LA NECRÓPOLIS DEL PÁRAMO
En un histórico lugar denominado Las Carbas, situado entre la antigua Santa María del Páramo y Bercianos del Páramo, se encontró, tiempo atrás, una necrópolis perfectamente conservada, compuesta por treinta y dos tumbas de lajas y cantos rodados cubiertas con losas.
Los habitantes del páramo, acostumbrados a soportar gélidos inviernos en los que permanecían a orillas de la lumbre e incomunicados por la nieve, aislados de cualquier atisbo de civilización, desconfiaron desde el principio de un yacimiento arqueológico que no había estado bendecido por la Santa Madre Iglesia, y que era un recuerdo del arcano demonio que rondaba las estériles tierras en los remotos días de hambruna.
Desde el descubrimiento, en víspera de Todos los Santos las fuerzas malignas se desataban en lo que antaño fuera una región pacífica. En la noche del trenta y uno de octubre el páramo, vacío de toda presencia humana, ululaba al frenético ritmo del viento, y la cadena de la oscuridad solo se veía rota por los hermosos brazaletes de plata que la luna, en su magnanimidad, regalaba a las tinieblas.
En una de aquellas negras noches, Alfonso, el señorito del lugar, un mujeriego empedernido orgulloso de sus blasones, decidió desafiar al páramo. Cargado con su mejor escopeta y vestido con una pelliza de piel de cordero con capucha, se adentró en la llanura esperando que los rayos de sol impusieran su autoridad sobre el manto nocturno para atacar así a las pobres bestias inermes.
Alfonso no temía los sonidos del páramo, había crecido con ellos y sin respetarlos. Pensaba que eran obra del cerril viento que soplaba con toda su furia. No creía en la superstición popular, según él "propia de analfabetos", que hablaba del vagabundeo de las almas de los muertos vivientes de la primitiva necrópolis en la noche de Todos los Santos.
Guiado por los tenues rayos lunares llegó a la laguna Dalga. Allí contempló a una hermosa dama rubia que, como Narciso, miraba su imagen en la negrura de las aguas. Solo las joyas aladas que proporcionaba la luna, reflejadas en las aguas, conseguian que la joven observase su pálido rostro de pupilas color de mar en calma. Vestía la bella una túnica semiabierta que permitía observar la blancura nacarada de sus hombros de diosa. Semejaba una vestal escapada de un santuario pagano.
Atónito ante tanta belleza, Alfonso le preguntó quién era.
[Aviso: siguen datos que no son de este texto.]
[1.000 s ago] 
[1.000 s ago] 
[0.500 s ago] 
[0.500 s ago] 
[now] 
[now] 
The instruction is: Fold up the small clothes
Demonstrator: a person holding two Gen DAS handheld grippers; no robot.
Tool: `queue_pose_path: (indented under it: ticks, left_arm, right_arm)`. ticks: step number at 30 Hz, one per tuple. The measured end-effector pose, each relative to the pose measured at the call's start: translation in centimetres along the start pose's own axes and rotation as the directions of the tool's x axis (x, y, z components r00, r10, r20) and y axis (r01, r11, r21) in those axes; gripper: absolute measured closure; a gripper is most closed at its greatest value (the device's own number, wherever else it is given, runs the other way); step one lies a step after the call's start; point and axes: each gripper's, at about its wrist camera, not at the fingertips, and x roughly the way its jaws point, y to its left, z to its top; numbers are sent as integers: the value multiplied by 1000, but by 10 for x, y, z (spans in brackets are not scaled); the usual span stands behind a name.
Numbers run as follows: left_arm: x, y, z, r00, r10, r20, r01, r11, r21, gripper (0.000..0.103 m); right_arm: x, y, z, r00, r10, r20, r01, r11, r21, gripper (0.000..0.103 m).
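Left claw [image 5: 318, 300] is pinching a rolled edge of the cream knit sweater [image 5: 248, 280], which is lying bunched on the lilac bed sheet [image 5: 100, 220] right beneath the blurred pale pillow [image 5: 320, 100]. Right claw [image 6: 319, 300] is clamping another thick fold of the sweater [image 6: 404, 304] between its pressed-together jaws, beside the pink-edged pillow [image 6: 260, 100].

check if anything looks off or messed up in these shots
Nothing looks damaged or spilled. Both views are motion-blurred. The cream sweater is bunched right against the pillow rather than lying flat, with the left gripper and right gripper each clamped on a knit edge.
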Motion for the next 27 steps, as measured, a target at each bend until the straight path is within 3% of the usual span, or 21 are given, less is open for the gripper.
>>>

Entonces, ella posó su mirada esmeralda sobre los hambrientos ojos de él, que se sintió prisionero y enamorado por primera vez en su vida. Ella no le contestó, pero lo asió fuertemente de la mano y lo arrastró hacia la laguna.
Alfonso se sentía preso de un poder superior que le impedía rebelarse. Él, que había seducido y engañado a tanta mujer honesta, se había convertido en un pobre pelele incapaz de imponer sus anhelos por miedo a que la maravillosa visión se desvaneciera entre sus dedos como la esperanza marchita.
Por ello siguió a la mujer que le había robado el alma hasta que ambos se evaporaron en la negrura.
El pueblo de Santa María se sintió consternado ante la desaparición del señorito cuyas tierras alimentaban a medio páramo. Lo buscaron ansiosos, pero con el tiempo pensaron que había sido víctima de su propia osadía en la noche de Todos los Santos, noche de almas penitentes.
Años después, dragaron la laguna para limpiarla del cieno que amenazaba a las especies de peces autóctonas. Hallaron un esqueleto completo cuyos dedos, agarrotados como zarpas, habían arañado con desesperación el rostro antes que el cuerpo perdiese su último aliento: el alma.